Hence, lower limit of the median class is 10.
The highest frequency is 20, which lies in between the interval 15 – 20.
Hence, lower limit of modal class is 15.
Therefore, required sum is 10 + 15 = 25.
Hence, option (B) is correct
7. Consider the following frequency distribution:
Class 0-05 6-11 12-17 18-23 24-29
Frequency 13 10 15 8 11
The upper limit of the median class is
(A)17 (B) 17.5 (C) 18 (D) 18.5
Solution:
(B) 17.5
Explanation:
According to the question,
Classes are not continuous, hence, we make the data continuous by subtracting 0.5 from lower limit and adding 0.5 to upper limit of each class.
| Class | Frequency | Cumulative Frequency |
| 0.5-5.5 | 13 | 13 |
| 6.5-11.5 | 10 | 23 |
| 11.5-17.5 | 15 | 38 |
| 17.5-23.5 | 8 | 46 |
| 23.5-29.5 | 11 | 57 |
According to the question,
N/2 = 57/2 = 28.5
28.5 lies in between the interval 11.5 – 17.5.
Therefore, the upper limit is 17.5.
Hence, option (B) is correct
8. For the following distribution:
Marks Number of students
Below 10 3
Below 20 12
Below 30 27
Below 40 57
Below 50 75
Below 60 80
The modal class is
(A)10-20 (B) 20-30 (C) 30-40 (D) 50-60
Solution:
(C) 30-40
Explanation:
| Marks | Number of students | Cumulative Frequency |
| Below 10 | 3=3 | 3 |
| 10-20 | (12 – 3) = 9 | 12 |
| 20-30 | (27 – 12) = 15 | 27 |
| 30-40 | (57 – 27) = 30 | 57 |
| 40-50 | (75 – 57) = 18 | 75 |
| 50-60 | (80 – 75) = 5 | 80 |
Here, we see that the highest frequency is 30, which lies in the interval 30 – 40.
Hence, option (C) is correct
9. Consider the data :
| Class | 65-85 | 85-105 | 105-125 | 125-145 | 145-165 | 165-185 | 185-205 |
| Frequency | 4 | 5 | 13 | 20 | 14 | 7 | 4 |
The difference of the upper limit of the median class and the lower limit of the modal class is
A0 (B) 19 (C) 20 (D) 38
Solution:
(C) 20
Explanation:
| Class | Frequency | Cumulative Frequency |
| 65-85 | 4 | 4 |
| 85-105 | 5 | 9 |
| 105-125 | 13 | 22 |
| 125-145 | 20 | 42 |
| 145-165 | 14 | 56 |
| 165-185 | 7 | 63 |
| 185-205 | 4 | 67 |
Here, N/2 = 67/2 = 33.5 which lies in the interval 125 – 145.

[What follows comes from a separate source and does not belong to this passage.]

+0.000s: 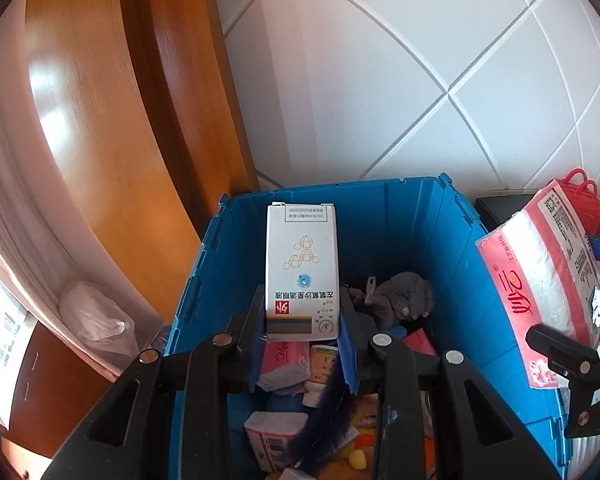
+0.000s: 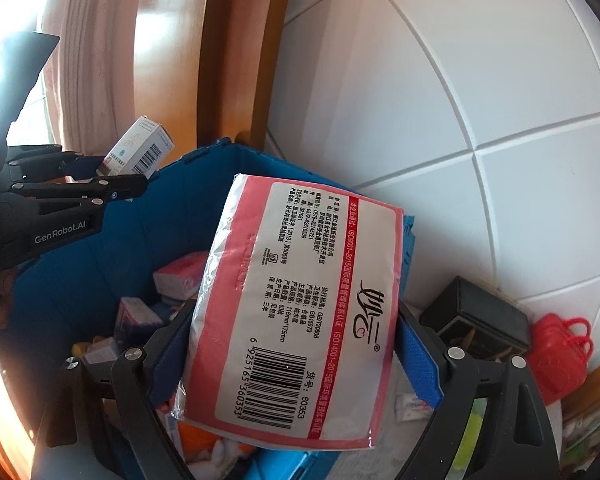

Hence, upper limit of median class is 145.
Here, we see that the highest frequency is 20 which lies in 125 – 145.
Hence, the lower limit of modal class is 125.
∴ Required difference = Upper limit of median class – Lower limit of modal class
= 145 – 125 = 20
Hence, option (C) is correct
10. The times, in seconds, taken by 150 athletes to run a 110 m hurdle race are tabulated below
| Class | 13.8-14 | 14-14.2 | 14.2-14.4 | 14.4-14.6 | 14.6-14.8 | 14.8-15 |
| Frequency | 2 | 4 | 5 | 71 | 48 | 20 |
The number of athletes who completed the race in less than 14.6 seconds is :
A11 (B) 71 (C) 82 (D) 130
Solution:
(C) 82
Explanation:
The number of athletes who completed the race in less than 14.6 second= 2 + 4 + 5 + 71 = 82
Hence, option (C) is correct
11. Consider the following distribution :
Marks obtained Number of students
More than or equal to 0 63
More than or equal to 10 58
More than or equal to 20 55
More than or equal to 30 51
More than or equal to 40 48
More than or equal to 50 42
The frequency of the class 30-40 is
(A) 3 (B) 4 (C) 48 (D) 51
Solution:
(A) 3
Explanation:
| Marks Obtained | Number of students | Cumulative Frequency |
| 0-10 | (63 – 58) = 5 | 5 |
| 10-20 | (58 – 55) = 3 | 3 |
| 20-30 | (55 – 51) = 4 | 4 |
| 30-40 | (51 – 48) = 3 | 3 |
| 40-50 | (48 – 42) = 6 | 6 |
| 50< | 42 = 42 | 42 |
Hence, frequency in the class interval 30 – 40 is 3.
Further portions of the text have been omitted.